Mr Shanken is the idol of the American cigar industry. Oscar Boruchin, a Cuban-American distributor from Miami, said that without Cigar Aficionado the boom would never have happened. "When the magazine came out, suddenly cigar smoking came out of the closet. Marvin Shanken legitimised it. The image changed. A cigar means success. It goes with the Ferrari, the Rolex, the beautiful women."

Ferraris, Rolexes and beautiful women are coincidentally the images that adorn the advertisements in Cigar Aficionado. The articles contrive both to convey a sense that cigar-smoking is what the rich and famous do (Jack Nicholson appeared cheroot in hand on one of last year's covers) and to imbue cigars with a sensual mystique. Thus the most recent issue features the results of 100 blind cigar tastings. One cigar has "a rich, earthy [flavour] with a solid core of nuts and spices and a very smooth balance"; another is "complex and medium-bodied", possessing "hints of chocolate" and "flavours of dried orange peel"; yet another is "toasty" with "some leather and floral notes".

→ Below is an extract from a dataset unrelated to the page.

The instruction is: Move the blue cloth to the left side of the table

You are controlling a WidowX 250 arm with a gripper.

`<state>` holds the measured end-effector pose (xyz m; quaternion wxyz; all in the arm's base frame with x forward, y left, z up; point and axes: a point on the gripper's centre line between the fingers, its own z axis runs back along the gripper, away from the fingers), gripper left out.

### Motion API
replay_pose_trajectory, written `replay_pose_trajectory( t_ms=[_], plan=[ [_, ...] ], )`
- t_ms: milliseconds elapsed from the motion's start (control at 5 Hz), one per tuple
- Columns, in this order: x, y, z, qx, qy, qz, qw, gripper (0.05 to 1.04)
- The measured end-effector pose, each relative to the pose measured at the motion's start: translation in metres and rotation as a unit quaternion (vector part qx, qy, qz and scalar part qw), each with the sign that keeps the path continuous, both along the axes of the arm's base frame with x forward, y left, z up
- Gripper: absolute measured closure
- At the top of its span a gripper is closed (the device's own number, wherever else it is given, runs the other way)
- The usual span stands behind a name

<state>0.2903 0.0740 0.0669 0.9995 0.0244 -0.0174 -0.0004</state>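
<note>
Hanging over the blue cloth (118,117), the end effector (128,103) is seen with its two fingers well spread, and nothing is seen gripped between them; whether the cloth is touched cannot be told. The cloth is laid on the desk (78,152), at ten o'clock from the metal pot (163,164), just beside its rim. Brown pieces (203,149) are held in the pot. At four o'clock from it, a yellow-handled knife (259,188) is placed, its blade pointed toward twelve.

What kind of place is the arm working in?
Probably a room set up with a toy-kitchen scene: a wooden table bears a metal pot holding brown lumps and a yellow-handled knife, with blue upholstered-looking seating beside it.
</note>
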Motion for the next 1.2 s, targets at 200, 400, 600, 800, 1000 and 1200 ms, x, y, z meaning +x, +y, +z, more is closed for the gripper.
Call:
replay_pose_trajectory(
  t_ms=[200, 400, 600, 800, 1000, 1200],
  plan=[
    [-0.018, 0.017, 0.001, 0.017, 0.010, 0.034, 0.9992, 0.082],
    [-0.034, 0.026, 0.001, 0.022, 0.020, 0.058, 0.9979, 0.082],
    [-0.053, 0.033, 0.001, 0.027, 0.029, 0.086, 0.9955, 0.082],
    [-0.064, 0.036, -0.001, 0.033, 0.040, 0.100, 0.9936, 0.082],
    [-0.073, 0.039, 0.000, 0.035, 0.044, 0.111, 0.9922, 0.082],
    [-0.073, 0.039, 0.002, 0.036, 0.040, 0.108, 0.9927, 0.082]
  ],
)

Lost among these rhapsodies is any sense that cigar-smoking might speed one towards an early death. Mr Boruchin and other cigar merchants at the Washington fair were adamant that the health risks were minimal. "Unlike cigarettes, cigars are not habit-forming; you don't inhale; you smoke them in moderation." Maybe, but all those of us who attended the Big Smoke might make an interesting case study on the effects of passive smoking.

So how to reconcile Americans' obsessiveness with health with the cult of the cigar? Until a cancer cure is found, Big Smoking promises to be as lucrative for the medical profession as for the cigar industry. A doctor present as a non-smoking observer at the cigar-fest, asked for his opinion, replied with a smile and a shrug: "It's good for business."